Currently, the only available treatment for a patient with celiac disease is a strict, gluten-free diet. A lifelong diet completely free of gluten can be very costly and challenging. Many patients’ intestines don’t heal completely and they continue to suffer from symptoms, most often due to imperfect adherence to the gluten-free diet. Despite patients’ best efforts, accidental ingestion of gluten through cross-contamination continues to jeopardize their health and well-being. Future drug therapies are currently in development with the hope of reducing the burden of living with celiac disease and improving long-term health outcomes. Find out more below.

Pre-Clinical

AMYRA Biotech AG

AMYRA is a biotech company that is developing a highly promising, novel, enzyme-based treatment for celiac disease, targeted to inhibit the toxic potential of gluten. Read more about AMYRA Biotech AG.

Avaxia Biologics

Current research efforts at Avaxia are focused primarily on inflammatory diseases of the gastrointestinal tract. Avaxia has identified potential targets for antibodies that may improve celiac disease. Read more about Avaxia Biologics.

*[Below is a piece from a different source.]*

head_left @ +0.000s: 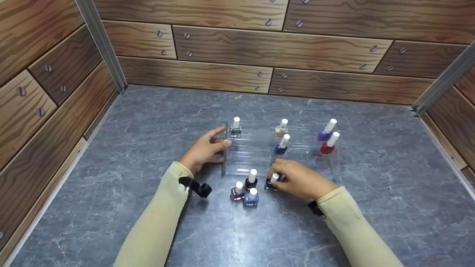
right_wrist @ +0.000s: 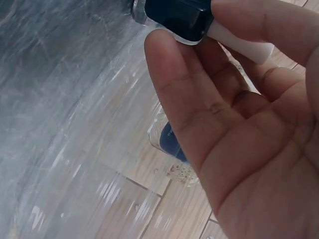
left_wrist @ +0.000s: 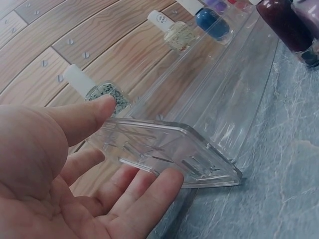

Bioniz Therapeutics, BNZ-2

BNZ-2 selectively inhibits IL-15 and IL-21 and has showed potent in vivo activity. IL-15 is central in celiac disease and many other inflammatory diseases of the gut and recent research has demonstrated that IL-21 functions in tandem/synergistically with IL-15. Read more about Bioniz Therapeutics.

Calypso Biotech SA, CALY-002

Calypso Biotech SA is a biopharmaceutical company developing CALY-002, an antibody that inhibits the cytokine, Interleukin-15 (IL-15), which plays multiple roles in the immune system, especially in the gastrointestinal tract. CALY-002 may treat several gastrointestinal symptoms that currently have no approved treatment, including celiac disease. Read more about Calypso Biotech SA.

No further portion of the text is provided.